#### INFORMATION SHOWN:

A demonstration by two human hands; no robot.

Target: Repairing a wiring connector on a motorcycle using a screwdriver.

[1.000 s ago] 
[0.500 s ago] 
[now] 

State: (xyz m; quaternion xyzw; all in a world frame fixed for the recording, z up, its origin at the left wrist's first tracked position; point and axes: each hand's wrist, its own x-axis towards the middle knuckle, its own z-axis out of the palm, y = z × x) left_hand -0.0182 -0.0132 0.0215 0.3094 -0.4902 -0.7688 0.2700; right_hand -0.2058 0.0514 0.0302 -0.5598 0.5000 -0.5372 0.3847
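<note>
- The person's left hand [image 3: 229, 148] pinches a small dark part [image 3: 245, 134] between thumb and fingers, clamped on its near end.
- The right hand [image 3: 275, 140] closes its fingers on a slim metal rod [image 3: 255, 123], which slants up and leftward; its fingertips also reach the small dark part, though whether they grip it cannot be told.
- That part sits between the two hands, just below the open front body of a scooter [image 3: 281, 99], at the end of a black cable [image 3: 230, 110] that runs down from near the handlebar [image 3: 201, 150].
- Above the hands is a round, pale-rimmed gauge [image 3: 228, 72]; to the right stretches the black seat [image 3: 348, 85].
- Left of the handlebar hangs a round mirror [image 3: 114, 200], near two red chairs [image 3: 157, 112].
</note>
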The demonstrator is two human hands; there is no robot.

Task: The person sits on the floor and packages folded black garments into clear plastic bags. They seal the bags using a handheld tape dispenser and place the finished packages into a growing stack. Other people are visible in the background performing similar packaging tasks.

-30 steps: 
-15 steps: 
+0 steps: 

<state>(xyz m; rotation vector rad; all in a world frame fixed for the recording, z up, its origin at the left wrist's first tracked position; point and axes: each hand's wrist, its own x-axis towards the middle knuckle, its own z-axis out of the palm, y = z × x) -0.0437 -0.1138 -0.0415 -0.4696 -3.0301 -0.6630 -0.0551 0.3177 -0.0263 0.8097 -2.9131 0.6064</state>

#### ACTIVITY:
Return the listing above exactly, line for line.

#### EXPECTED ANSWER:
A demonstration by two human hands; no robot.

Target: Repairing a wiring connector on a motorcycle using a screwdriver.

[1.000 s ago] 
[0.500 s ago] 
[now] 

State: (xyz m; quaternion xyzw; all in a world frame fixed for the recording, z up, its origin at the left wrist's first tracked position; point and axes: each hand's wrist, its own x-axis towards the middle knuckle, its own z-axis out of the palm, y = z × x) left_hand -0.0182 -0.0132 0.0215 0.3094 -0.4902 -0.7688 0.2700; right_hand -0.2058 0.0514 0.0302 -0.5598 0.5000 -0.5372 0.3847
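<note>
- The person's left hand [image 3: 229, 148] pinches a small dark part [image 3: 245, 134] between thumb and fingers, clamped on its near end.
- The right hand [image 3: 275, 140] closes its fingers on a slim metal rod [image 3: 255, 123], which slants up and leftward; its fingertips also reach the small dark part, though whether they grip it cannot be told.
- That part sits between the two hands, just below the open front body of a scooter [image 3: 281, 99], at the end of a black cable [image 3: 230, 110] that runs down from near the handlebar [image 3: 201, 150].
- Above the hands is a round, pale-rimmed gauge [image 3: 228, 72]; to the right stretches the black seat [image 3: 348, 85].
- Left of the handlebar hangs a round mirror [image 3: 114, 200], near two red chairs [image 3: 157, 112].
</note>
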The demonstrator is two human hands; there is no robot.

Task: The person sits on the floor and packages folded black garments into clear plastic bags. They seal the bags using a handheld tape dispenser and place the finished packages into a growing stack. Other people are visible in the background performing similar packaging tasks.

-30 steps: 
-15 steps: 
+0 steps: 

<state>(xyz m; rotation vector rad; all in a world frame fixed for the recording, z up, its origin at the left wrist's first tracked position; point and axes: each hand's wrist, its own x-axis towards the middle knuckle, its own z-axis out of the palm, y = z × x) -0.0437 -0.1138 -0.0415 -0.4696 -3.0301 -0.6630 -0.0551 0.3177 -0.0263 0.8097 -2.9131 0.6064</state>

Nothing further is needed for the exercise.